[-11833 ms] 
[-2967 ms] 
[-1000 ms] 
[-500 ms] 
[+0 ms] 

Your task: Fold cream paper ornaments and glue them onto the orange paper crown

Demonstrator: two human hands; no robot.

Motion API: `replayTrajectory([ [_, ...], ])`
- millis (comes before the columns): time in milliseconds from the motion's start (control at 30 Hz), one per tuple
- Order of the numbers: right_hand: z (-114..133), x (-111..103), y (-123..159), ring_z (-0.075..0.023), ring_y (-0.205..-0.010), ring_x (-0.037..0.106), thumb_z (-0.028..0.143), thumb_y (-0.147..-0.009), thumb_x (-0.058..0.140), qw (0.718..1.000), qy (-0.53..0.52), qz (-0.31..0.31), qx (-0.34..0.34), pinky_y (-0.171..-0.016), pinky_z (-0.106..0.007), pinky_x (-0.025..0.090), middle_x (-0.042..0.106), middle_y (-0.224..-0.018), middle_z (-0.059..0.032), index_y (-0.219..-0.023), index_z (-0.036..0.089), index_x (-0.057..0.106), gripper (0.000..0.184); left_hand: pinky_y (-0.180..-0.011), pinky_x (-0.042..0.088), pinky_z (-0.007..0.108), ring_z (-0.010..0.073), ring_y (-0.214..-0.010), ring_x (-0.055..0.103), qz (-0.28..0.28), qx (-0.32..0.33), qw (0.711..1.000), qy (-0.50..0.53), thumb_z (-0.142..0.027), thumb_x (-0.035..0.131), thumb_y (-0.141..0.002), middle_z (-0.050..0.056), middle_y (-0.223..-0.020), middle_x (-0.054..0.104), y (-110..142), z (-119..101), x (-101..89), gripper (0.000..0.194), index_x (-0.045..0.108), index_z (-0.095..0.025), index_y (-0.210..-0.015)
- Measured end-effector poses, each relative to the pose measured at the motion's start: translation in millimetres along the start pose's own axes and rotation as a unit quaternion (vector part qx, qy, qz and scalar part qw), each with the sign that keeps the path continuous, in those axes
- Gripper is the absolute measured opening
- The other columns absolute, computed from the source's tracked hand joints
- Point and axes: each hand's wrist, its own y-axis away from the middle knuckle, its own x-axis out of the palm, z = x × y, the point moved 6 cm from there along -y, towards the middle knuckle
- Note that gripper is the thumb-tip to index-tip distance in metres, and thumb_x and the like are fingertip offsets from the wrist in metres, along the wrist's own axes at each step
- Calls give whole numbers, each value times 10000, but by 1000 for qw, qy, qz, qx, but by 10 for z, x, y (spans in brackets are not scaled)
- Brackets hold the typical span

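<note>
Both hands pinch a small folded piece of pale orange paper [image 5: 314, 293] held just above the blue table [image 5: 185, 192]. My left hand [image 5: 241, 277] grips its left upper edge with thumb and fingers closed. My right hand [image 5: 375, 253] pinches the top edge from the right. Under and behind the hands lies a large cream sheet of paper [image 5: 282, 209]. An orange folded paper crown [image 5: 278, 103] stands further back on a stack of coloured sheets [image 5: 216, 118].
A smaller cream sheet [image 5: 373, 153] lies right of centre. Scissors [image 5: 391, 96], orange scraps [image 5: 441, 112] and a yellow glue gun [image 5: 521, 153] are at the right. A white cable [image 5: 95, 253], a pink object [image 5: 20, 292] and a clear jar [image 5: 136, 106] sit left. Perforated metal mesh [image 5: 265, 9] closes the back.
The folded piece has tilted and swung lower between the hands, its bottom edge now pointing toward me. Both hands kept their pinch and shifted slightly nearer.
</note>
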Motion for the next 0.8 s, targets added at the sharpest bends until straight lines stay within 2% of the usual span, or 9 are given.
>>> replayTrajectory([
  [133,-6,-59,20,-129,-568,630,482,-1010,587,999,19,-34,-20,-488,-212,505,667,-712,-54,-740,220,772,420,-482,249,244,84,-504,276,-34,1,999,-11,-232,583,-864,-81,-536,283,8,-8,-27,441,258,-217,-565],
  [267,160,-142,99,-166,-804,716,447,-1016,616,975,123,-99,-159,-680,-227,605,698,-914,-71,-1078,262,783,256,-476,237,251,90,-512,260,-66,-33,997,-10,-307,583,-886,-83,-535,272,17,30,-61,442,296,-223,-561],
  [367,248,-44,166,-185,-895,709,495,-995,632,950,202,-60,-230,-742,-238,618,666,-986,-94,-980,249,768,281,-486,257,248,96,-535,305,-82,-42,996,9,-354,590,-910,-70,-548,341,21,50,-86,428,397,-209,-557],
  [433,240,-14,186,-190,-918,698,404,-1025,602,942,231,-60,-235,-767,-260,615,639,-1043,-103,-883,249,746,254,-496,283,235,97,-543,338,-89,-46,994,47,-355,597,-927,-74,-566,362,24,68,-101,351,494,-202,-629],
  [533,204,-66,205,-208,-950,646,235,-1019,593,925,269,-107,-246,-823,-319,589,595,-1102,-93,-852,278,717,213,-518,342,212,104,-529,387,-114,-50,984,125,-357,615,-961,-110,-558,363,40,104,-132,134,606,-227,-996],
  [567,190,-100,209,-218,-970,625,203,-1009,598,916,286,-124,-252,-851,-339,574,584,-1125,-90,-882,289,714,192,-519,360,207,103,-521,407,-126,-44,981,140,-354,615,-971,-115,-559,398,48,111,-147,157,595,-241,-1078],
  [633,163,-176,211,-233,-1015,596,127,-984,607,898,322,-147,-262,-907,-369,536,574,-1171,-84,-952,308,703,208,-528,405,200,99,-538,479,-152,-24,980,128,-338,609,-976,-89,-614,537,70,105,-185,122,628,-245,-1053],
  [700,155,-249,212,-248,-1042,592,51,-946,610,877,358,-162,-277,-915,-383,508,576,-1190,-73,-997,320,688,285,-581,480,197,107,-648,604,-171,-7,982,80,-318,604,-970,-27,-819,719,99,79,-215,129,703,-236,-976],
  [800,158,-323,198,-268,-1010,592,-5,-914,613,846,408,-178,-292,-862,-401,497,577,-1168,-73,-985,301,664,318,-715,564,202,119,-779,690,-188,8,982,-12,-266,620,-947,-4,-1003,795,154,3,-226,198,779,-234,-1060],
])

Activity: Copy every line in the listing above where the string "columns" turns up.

Solution:
- millis (comes before the columns): time in milliseconds from the motion's start (control at 30 Hz), one per tuple
- The other columns absolute, computed from the source's tracked hand joints

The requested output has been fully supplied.